The invention comprises a training stage and an application stage in practical use:
a training stage: the method comprises the steps that 3 primary models are trained by utilizing patient physiological data and standard analgesic flow in a database respectively, then 3 models can all output analgesic flow results, then a neural network model is utilized to train the results of the 3 primary models, the analgesic flow given by the 3 models is input, the standard flow results are output, the input characteristics of the 3 primary models are the patient physiological data, the input label is the patient standard analgesic flow, the output result is algorithm calculation analgesic flow, the input characteristics of the secondary model are the analgesic flow calculated by the 3 primary models, the input label is the standard analgesic flow, and the output is the final calculation result of the algorithm.
An application stage: the physiological data of the patient is input into 3 primary models, the 3 models respectively give corresponding calculation results, the 3 results are input into a secondary model, and the secondary model integrates the results of the 3 primary models and outputs the final result to guide a doctor to take medicine.
Compared with the prior art, the invention has the beneficial effects that:
1. the invention can achieve the advantages of reasonable medication and different treatment schemes according to the advantages of analgesia pump flow under the condition of the patient self condition.
2. The stability of the algorithm is improved by combining 3 models in the algorithm model, the result with larger difference is prevented from being output when the training of a single model fails, and the safety of the analgesia pump is improved.
3. The database required by the model can be continuously expanded according to clinical experience and patient feedback, and meanwhile, the accuracy of algorithm output measurement can be improved due to the addition of new training data.
4. The flow recommendation of the invention is generated by model calculation, does not need to depend on manpower, achieves the purpose of popularizing the experience of experts, can share the trained model to hospitals with weak medical resources, and improves the anesthesia level of the hospitals in the laggard areas.
5. When the hospital algorithm model is deployed at the cloud end, the hospital algorithm model can be shared by other hospitals, and the hospital business income is improved by selling the model using permission.
Drawings
The accompanying drawings, which are included to provide a further understanding of the invention and are incorporated in and constitute a part of this specification, illustrate embodiments of the invention and together with the description serve to explain the principles of the invention and not to limit the invention.
FIG. 1 is a schematic diagram of the finishing process of the present invention.

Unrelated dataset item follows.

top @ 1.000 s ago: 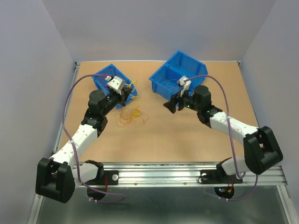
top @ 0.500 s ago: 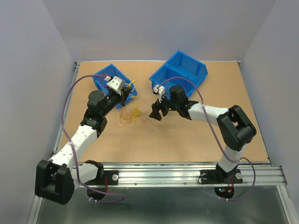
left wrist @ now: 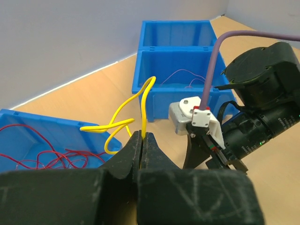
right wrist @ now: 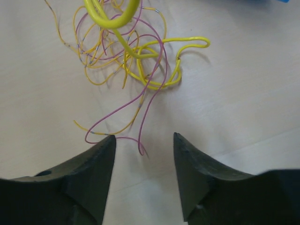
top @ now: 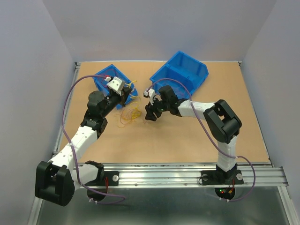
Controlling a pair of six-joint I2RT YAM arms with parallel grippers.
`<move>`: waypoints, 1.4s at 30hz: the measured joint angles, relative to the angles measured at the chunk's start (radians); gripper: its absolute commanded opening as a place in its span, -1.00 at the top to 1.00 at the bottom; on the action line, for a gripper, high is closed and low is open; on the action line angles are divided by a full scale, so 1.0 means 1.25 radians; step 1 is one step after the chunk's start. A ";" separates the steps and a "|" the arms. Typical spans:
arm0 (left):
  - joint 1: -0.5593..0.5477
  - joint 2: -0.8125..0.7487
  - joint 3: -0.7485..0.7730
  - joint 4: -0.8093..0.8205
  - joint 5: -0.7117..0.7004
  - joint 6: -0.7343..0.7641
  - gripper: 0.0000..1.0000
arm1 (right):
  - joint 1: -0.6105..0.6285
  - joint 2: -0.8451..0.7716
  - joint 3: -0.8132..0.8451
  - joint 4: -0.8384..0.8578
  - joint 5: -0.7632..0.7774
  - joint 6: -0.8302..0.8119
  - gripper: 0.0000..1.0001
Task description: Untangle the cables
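Step in hand: separation. My left claw (left wrist: 142, 139) is pressed together on the thick yellow cable (left wrist: 142, 110), held raised at lower centre of its view; my right claw (right wrist: 143, 143) hangs spread over the pink strand (right wrist: 140, 126) trailing from the cables (right wrist: 110, 51) at upper left. Next move, as I judge: lower, pinch that strand alone, then draw toward bare table (top: 187, 140) at lower centre of the top view, clear of the blue bin (top: 183, 72).
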 measured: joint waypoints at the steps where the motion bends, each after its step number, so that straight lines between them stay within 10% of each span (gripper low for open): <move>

FIG. 2 is a schematic diagram of a database and stacking model structure according to the present invention.
Detailed Description
In order to make the objects, technical solutions and advantages of the present invention more apparent, the present invention is described in further detail below with reference to the accompanying drawings and embodiments. Of course, the specific embodiments described herein are merely illustrative of the invention and are not intended to be limiting.
Example 1
Referring to fig. 1 to 2, the present invention provides a method for controlling the flow rate of an analgesic pump, wherein the method is applied to a processor and comprises the following steps for controlling the analgesic pump:
s1, establishing an analgesia pump database, recording the analgesia information such as sex, age, operation duration, operation position, operation mode, past history, smoking and alcoholism history and the like of the patient in the database, and simultaneously recording the standard analgesia dosage of the corresponding patient;
s2, training data through a stacking model structure, inputting model characteristics as database recording data, outputting results as appropriate analgesic measures, and performing model training;
s3, inputting medical data into the XGboost model, the LightGBM model and the Random Foreast model, outputting a measurement judgment result by each model, inputting all the results of the three models into a neural network model, performing weighted calculation on the results of the three models respectively to give a final result, and storing the trained models;
s4, deploying the trained model to a cloud server, inputting patient information into a stacking model structure after a new patient appears, and outputting a metering calculation result of the analgesic pump by the model.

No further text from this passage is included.